In einer anderen Meinungsumfrage, die jüngst im "Spiegel" veröffentlicht wurde, erklären 73% der Ostdeutschen, dass die marxistische Kritik am Kapitalismus noch immer stimmt. Und die müssen es ja wirklich wissen, haben sie doch die Karikatur des Sozialismus in der DDR, aber auch den Kapitalismus in der BRD erlebt. Ebenfalls 43% der Ostdeutschen haben vor ca. einem Jahr (Oktober 2008) in einer Umfrage der "Super Illus" eine sozialistische Wirtschaft verteidigt, "weil diese die Schwächsten vor Finanzkrisen und anderen Ungerechtigkeiten schützt". Kein Wunder ist es daher auch, dass über die Hälfte der Befragten die sog. Bankenrettungspakete ablehnt. Umfragen in dieser Gruppe von Menschen sind sicherlich von besonderer Brisanz, weil diese heute - 20 Jahre nach dem Fall der Mauer - sicherlich nicht für die Wiederherstellung des undemokratischen DDR-Systems mit seinem stalinistischen Totalitarismus eintreten, sehr wohl nach 20 Jahren Kapitalismus aber ganz genau wissen, wie viel soziale Sicherheit wert ist und dass diese in einer kapitalistischen Wirtschaft unmöglich ist.
Selbst wenn die der Bourgeoisie eigenen Forschungseinrichtungen im Namen eines der bedeutendsten bürgerlichen Fernsehsender der Welt (die britische BBC war ja bisher nicht gerade als kapitalismuskritisch bekannt) noch viele solcher Studien erstellen (zahlreiche weitere mit ähnlichen, wenn auch nicht so deutlichen Zahlen in den genannten Fragen hat es in den letzten Jahren ohnedies bereits gegeben), werden die Herrschenden aber trotzdem nie von selbst kapieren, dass ihr System abgewirtschaftet hat und kosmetische Reformen nichts mehr bringen werden. Dazu wird es schon - wie der Volksmund so schön sagt, die leichten Schläge auf den Hinterkopf brauchen, die das Denkvermögen erhöhen. Und diese Schläge müssen wir Lohnabhängigen ihnen versetzen - in der einzig möglichen Form, die uns zur Verfügung steht: Klassenkampf.

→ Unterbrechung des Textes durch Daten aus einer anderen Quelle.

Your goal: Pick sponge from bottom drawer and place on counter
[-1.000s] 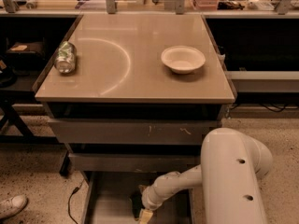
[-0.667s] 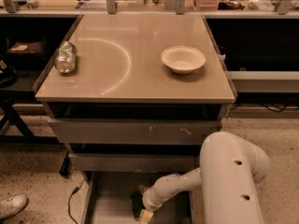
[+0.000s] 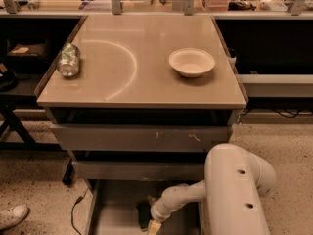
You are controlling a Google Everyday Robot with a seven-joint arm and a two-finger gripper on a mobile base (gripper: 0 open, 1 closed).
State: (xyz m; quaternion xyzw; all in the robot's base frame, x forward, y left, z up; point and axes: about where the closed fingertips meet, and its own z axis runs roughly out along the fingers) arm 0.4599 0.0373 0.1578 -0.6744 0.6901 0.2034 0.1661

Heute gibt es erstmals seit Jahrzehnten wieder die Chance, dass die Kapitalismuskritik eine materielle Kraft wird, sich organisatorischen Ausdruck in sozialen Bewegungen, Klassenkämpfen und antikapitalistischen Strömungen in den Gewerkschaften und ArbeiterInnenparteien verschafft. Sorgen wir gemeinsam dafür, dass diese große Chance nicht erneut verpufft. Etwas anderes können wir uns schlicht und einfach nicht mehr leisten!